→ **YOUR INSTRUCTIONS**: An exact reproduction of the data below is expected, free of images.

→ **INFORMATION PROVIDED**:
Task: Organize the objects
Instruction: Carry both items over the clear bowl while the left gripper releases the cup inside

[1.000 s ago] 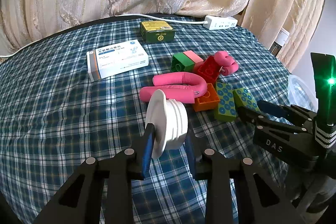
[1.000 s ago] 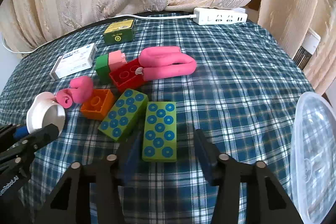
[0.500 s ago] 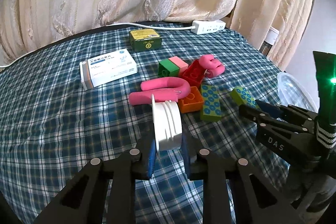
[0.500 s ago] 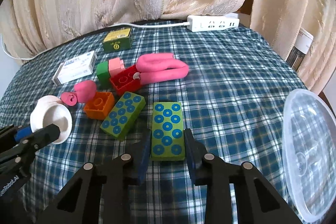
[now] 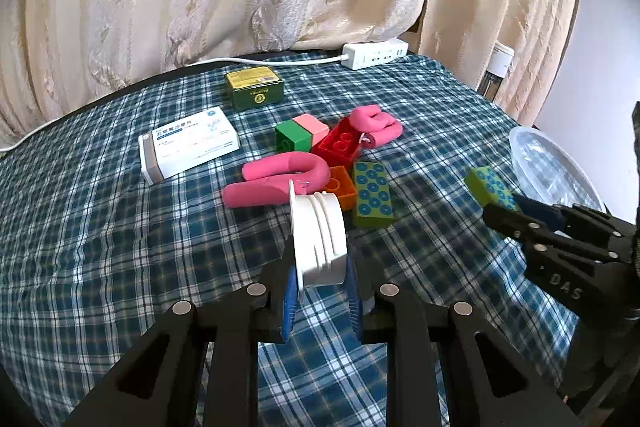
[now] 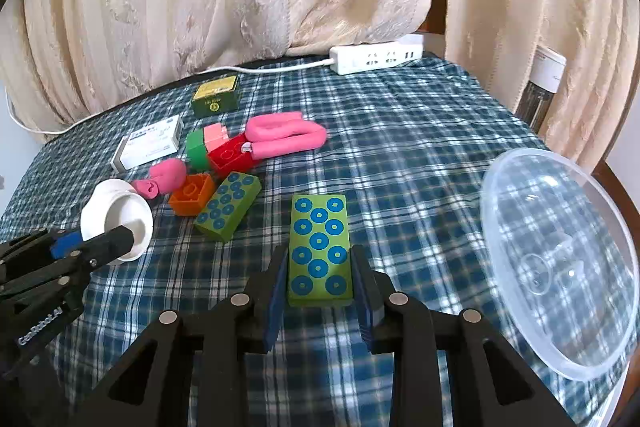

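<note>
Between the blue pads of the left gripper (image 5: 320, 291), in the left wrist view, a white ribbed cap (image 5: 320, 239) stands on edge, its flange to the left; the fingers are nearly closed and clamp it from both sides. It blocks part of the pile beyond it: a pink foam roller (image 5: 276, 177) bent into a U, an orange brick (image 5: 342, 185) just behind the cap, a green dotted block (image 5: 373, 193) to the right, and a red brick (image 5: 340, 145) touching a green cube (image 5: 292, 141) and a pink cube (image 5: 314, 127). A second pink roller (image 5: 376, 125) curls beside the red brick. Further left lies a white medicine box (image 5: 188, 143), and behind it a green tin (image 5: 254, 87) and a power strip (image 5: 376, 54) by the curtain. All rest on a checked cloth (image 5: 100, 227).

Over on the right wrist view, the right gripper (image 6: 320, 291) has its fingers drawn in against the long sides of a second green dotted block (image 6: 320, 251), holding its near half. A clear plastic bowl (image 6: 560, 259) lies close on the right. To the left the left gripper (image 6: 92, 247) shows from the side, holding the white ribbed cap (image 6: 116, 215), with its open mouth toward this camera. Behind it the brick pile, the green dotted block (image 6: 228, 205) and the pink foam roller (image 6: 164, 177) lie near one another.
</note>
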Action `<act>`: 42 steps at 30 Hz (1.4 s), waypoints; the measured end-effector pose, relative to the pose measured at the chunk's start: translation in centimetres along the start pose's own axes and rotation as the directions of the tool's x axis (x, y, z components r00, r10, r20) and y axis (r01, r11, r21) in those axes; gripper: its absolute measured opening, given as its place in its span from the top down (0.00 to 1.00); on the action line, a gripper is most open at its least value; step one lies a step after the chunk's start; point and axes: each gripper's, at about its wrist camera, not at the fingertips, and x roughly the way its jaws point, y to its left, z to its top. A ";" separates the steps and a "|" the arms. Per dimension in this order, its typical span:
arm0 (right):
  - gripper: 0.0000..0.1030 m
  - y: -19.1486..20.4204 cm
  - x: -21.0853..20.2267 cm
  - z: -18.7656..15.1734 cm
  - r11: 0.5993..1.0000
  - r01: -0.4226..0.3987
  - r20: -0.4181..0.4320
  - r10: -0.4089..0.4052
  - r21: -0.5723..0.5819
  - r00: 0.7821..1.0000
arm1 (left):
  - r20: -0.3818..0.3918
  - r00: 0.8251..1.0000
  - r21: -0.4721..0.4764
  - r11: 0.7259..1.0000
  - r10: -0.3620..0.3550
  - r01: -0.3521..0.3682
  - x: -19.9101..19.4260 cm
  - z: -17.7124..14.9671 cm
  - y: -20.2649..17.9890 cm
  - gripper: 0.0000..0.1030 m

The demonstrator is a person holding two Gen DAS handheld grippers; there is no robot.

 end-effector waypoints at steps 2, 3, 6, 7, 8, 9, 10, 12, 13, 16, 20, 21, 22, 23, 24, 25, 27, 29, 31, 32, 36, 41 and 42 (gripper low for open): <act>0.69 -0.4 -0.5 -0.1 1.000 0.004 0.009 -0.004 0.008 1.000 | 0.003 1.000 0.006 1.000 0.002 -0.002 -0.1 0.0 -0.3 0.79; 0.69 -0.6 -0.7 -0.2 1.000 0.006 0.012 -0.006 0.013 1.000 | 0.004 1.000 0.010 1.000 0.003 -0.003 -0.2 0.0 -0.4 0.79; 0.69 -1.3 -1.5 -0.5 1.000 0.010 0.024 -0.011 0.029 1.000 | 0.006 1.000 0.018 1.000 0.008 -0.008 -0.4 0.0 -0.8 0.79; 0.69 -1.5 -1.7 -0.6 0.999 0.011 0.027 -0.012 0.035 1.000 | 0.006 1.000 0.021 1.000 0.010 -0.010 -0.4 0.0 -1.0 0.79; 0.69 -1.7 -1.9 -0.7 0.999 0.013 0.031 -0.014 0.041 0.999 | 0.005 1.000 0.024 1.000 0.012 -0.012 -0.5 0.0 -1.1 0.79; 0.69 -1.9 -2.0 -0.8 0.999 0.013 0.033 -0.014 0.046 0.999 | 0.004 1.000 0.025 1.000 0.013 -0.013 -0.5 -0.1 -1.2 0.79; 0.69 -2.1 -2.1 -0.8 0.999 0.013 0.035 -0.015 0.050 0.999 | 0.004 1.000 0.027 1.000 0.014 -0.014 -0.5 0.0 -1.4 0.79; 0.69 -2.5 -2.4 -0.9 0.998 0.013 0.040 -0.015 0.060 0.999 | 0.004 1.000 0.033 0.999 0.015 -0.015 -0.6 0.0 -1.8 0.79; 0.69 -2.8 -2.6 -1.0 0.998 0.012 0.044 -0.015 0.065 0.999 | 0.004 1.000 0.036 0.999 0.015 -0.015 -0.7 0.0 -2.1 0.79; 0.69 -3.5 -3.0 -1.1 0.997 0.013 0.055 -0.017 0.080 0.998 | 0.003 1.000 0.050 0.999 0.015 -0.015 -0.7 0.1 -2.9 0.79; 0.69 -5.1 -3.7 -1.4 0.993 0.017 0.071 -0.025 0.116 0.997 | 0.003 1.000 0.075 0.997 0.009 -0.010 -0.7 0.4 -4.3 0.79; 0.69 -5.6 -3.9 -1.5 0.992 0.018 0.075 -0.028 0.125 0.997 | 0.003 1.000 0.080 0.997 0.008 -0.008 -0.7 0.5 -4.6 0.79; 0.69 -6.1 -4.1 -1.5 0.990 0.020 0.079 -0.031 0.137 0.996 | 0.003 1.000 0.090 0.996 0.004 -0.005 -0.7 0.5 -5.1 0.79; 0.69 -6.6 -4.3 -1.6 0.989 0.020 0.082 -0.033 0.147 0.996 | 0.003 1.000 0.096 0.995 0.002 -0.003 -0.6 0.6 -5.4 0.79; 0.69 -7.1 -4.5 -1.7 0.988 0.021 0.085 -0.035 0.156 0.996 | 0.001 1.000 0.103 0.995 -0.001 0.001 -0.6 0.7 -5.9 0.79; 0.69 -7.7 -4.7 -1.8 0.986 0.024 0.090 -0.039 0.167 0.995 | 0.000 1.000 0.111 0.994 -0.004 0.004 -0.5 0.7 -6.4 0.79; 0.69 -8.7 -5.1 -1.9 0.982 0.029 0.098 -0.048 0.185 0.994 | -0.005 1.000 0.126 0.992 -0.015 0.016 -0.4 0.9 -7.4 0.79; 0.69 -9.8 -5.5 -2.1 0.979 0.035 0.107 -0.058 0.201 0.993 | -0.008 1.000 0.136 0.990 -0.025 0.025 -0.2 1.2 -8.3 0.79; 0.69 -10.9 -5.9 -2.3 0.975 0.043 0.113 -0.069 0.219 0.991 | -0.011 0.999 0.144 0.989 -0.035 0.036 -0.1 1.4 -9.2 0.79; 0.69 -11.6 -6.1 -2.4 0.972 0.048 0.116 -0.077 0.231 0.990 | -0.014 0.999 0.149 0.988 -0.042 0.043 0.0 1.5 -9.7 0.79; 0.69 -14.0 -6.6 -2.8 0.960 0.067 0.121 -0.103 0.272 0.987 | -0.019 0.998 0.172 0.983 -0.063 0.065 0.3 1.9 -11.6 0.79; 0.69 -16.6 -6.8 -3.4 0.946 0.085 0.120 -0.128 0.314 0.985 | -0.028 0.995 0.203 0.974 -0.096 0.099 0.7 2.4 -14.1 0.79; 0.69 -17.1 -6.7 -3.5 0.943 0.088 0.118 -0.133 0.321 0.984 | -0.031 0.994 0.208 0.972 -0.102 0.107 0.9 2.5 -14.5 0.79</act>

→ **ANSWER BOX**:
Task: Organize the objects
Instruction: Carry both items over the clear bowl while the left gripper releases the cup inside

[1.000 s ago] 
[1.000 s ago] 
[0.500 s ago] 
[0.500 s ago] 
[now] 
[now] 

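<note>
Between the blue pads of the left gripper (image 5: 320, 291), in the left wrist view, a white ribbed cap (image 5: 320, 239) stands on edge, its flange to the left; the fingers are nearly closed and clamp it from both sides. It blocks part of the pile beyond it: a pink foam roller (image 5: 276, 177) bent into a U, an orange brick (image 5: 342, 185) just behind the cap, a green dotted block (image 5: 373, 193) to the right, and a red brick (image 5: 340, 145) touching a green cube (image 5: 292, 141) and a pink cube (image 5: 314, 127). A second pink roller (image 5: 376, 125) curls beside the red brick. Further left lies a white medicine box (image 5: 188, 143), and behind it a green tin (image 5: 254, 87) and a power strip (image 5: 376, 54) by the curtain. All rest on a checked cloth (image 5: 100, 227).

Over on the right wrist view, the right gripper (image 6: 320, 291) has its fingers drawn in against the long sides of a second green dotted block (image 6: 320, 251), holding its near half. A clear plastic bowl (image 6: 560, 259) lies close on the right. To the left the left gripper (image 6: 92, 247) shows from the side, holding the white ribbed cap (image 6: 116, 215), with its open mouth toward this camera. Behind it the brick pile, the green dotted block (image 6: 228, 205) and the pink foam roller (image 6: 164, 177) lie near one another.
</note>
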Action `<act>`: 42 steps at 30 Hz (1.4 s), waypoints; the measured end-effector pose, relative to the pose measured at the chunk's start: translation in centimetres along the start pose's own axes and rotation as the directions of the tool's x axis (x, y, z components r00, r10, r20) and y axis (r01, r11, r21) in those axes; gripper: its absolute measured opening, given as its place in its span from the top down (0.00 to 1.00); on the action line, a gripper is most open at its least value; step one lies a step after the chunk's start; point and axes: each gripper's, at about its wrist camera, not at the fingertips, and x roughly the way its jaws point, y to its left, z to its top. A ";" separates the steps and a "|" the arms. Per dimension in this order, its typical span:
arm0 (right):
  - gripper: 0.0000..0.1030 m
  - y: -19.1486..20.4204 cm
  - x: -21.0853..20.2267 cm
  - z: -18.7656..15.1734 cm
  - r11: 0.5993..1.0000
  - r01: -0.4226..0.3987
  - r20: -0.4181..0.4320
  - r10: -0.4089..0.4052
  - r21: -0.5723..0.5819
  - r00: 0.7821..1.0000
arm1 (left):
  - r20: -0.3818..0.3918
  - r00: 0.8251..1.0000
  - r21: -0.4721..0.4764
  - r11: 0.7259..1.0000
  - r10: -0.3620..0.3550
  - r01: -0.3521..0.3682
  - x: -19.9101..19.4260 cm
  - z: -17.7124..14.9671 cm
  - y: -20.2649..17.9890 cm
  - gripper: 0.0000..0.1030 m

The demonstrator is a person holding two Gen DAS handheld grippers; there is no robot.

 end-effector waypoints at steps 2, 3, 6, 7, 8, 9, 10, 12, 13, 16, 20, 21, 22, 23, 24, 25, 27, 29, 31, 32, 36, 41 and 42 (gripper low for open): <act>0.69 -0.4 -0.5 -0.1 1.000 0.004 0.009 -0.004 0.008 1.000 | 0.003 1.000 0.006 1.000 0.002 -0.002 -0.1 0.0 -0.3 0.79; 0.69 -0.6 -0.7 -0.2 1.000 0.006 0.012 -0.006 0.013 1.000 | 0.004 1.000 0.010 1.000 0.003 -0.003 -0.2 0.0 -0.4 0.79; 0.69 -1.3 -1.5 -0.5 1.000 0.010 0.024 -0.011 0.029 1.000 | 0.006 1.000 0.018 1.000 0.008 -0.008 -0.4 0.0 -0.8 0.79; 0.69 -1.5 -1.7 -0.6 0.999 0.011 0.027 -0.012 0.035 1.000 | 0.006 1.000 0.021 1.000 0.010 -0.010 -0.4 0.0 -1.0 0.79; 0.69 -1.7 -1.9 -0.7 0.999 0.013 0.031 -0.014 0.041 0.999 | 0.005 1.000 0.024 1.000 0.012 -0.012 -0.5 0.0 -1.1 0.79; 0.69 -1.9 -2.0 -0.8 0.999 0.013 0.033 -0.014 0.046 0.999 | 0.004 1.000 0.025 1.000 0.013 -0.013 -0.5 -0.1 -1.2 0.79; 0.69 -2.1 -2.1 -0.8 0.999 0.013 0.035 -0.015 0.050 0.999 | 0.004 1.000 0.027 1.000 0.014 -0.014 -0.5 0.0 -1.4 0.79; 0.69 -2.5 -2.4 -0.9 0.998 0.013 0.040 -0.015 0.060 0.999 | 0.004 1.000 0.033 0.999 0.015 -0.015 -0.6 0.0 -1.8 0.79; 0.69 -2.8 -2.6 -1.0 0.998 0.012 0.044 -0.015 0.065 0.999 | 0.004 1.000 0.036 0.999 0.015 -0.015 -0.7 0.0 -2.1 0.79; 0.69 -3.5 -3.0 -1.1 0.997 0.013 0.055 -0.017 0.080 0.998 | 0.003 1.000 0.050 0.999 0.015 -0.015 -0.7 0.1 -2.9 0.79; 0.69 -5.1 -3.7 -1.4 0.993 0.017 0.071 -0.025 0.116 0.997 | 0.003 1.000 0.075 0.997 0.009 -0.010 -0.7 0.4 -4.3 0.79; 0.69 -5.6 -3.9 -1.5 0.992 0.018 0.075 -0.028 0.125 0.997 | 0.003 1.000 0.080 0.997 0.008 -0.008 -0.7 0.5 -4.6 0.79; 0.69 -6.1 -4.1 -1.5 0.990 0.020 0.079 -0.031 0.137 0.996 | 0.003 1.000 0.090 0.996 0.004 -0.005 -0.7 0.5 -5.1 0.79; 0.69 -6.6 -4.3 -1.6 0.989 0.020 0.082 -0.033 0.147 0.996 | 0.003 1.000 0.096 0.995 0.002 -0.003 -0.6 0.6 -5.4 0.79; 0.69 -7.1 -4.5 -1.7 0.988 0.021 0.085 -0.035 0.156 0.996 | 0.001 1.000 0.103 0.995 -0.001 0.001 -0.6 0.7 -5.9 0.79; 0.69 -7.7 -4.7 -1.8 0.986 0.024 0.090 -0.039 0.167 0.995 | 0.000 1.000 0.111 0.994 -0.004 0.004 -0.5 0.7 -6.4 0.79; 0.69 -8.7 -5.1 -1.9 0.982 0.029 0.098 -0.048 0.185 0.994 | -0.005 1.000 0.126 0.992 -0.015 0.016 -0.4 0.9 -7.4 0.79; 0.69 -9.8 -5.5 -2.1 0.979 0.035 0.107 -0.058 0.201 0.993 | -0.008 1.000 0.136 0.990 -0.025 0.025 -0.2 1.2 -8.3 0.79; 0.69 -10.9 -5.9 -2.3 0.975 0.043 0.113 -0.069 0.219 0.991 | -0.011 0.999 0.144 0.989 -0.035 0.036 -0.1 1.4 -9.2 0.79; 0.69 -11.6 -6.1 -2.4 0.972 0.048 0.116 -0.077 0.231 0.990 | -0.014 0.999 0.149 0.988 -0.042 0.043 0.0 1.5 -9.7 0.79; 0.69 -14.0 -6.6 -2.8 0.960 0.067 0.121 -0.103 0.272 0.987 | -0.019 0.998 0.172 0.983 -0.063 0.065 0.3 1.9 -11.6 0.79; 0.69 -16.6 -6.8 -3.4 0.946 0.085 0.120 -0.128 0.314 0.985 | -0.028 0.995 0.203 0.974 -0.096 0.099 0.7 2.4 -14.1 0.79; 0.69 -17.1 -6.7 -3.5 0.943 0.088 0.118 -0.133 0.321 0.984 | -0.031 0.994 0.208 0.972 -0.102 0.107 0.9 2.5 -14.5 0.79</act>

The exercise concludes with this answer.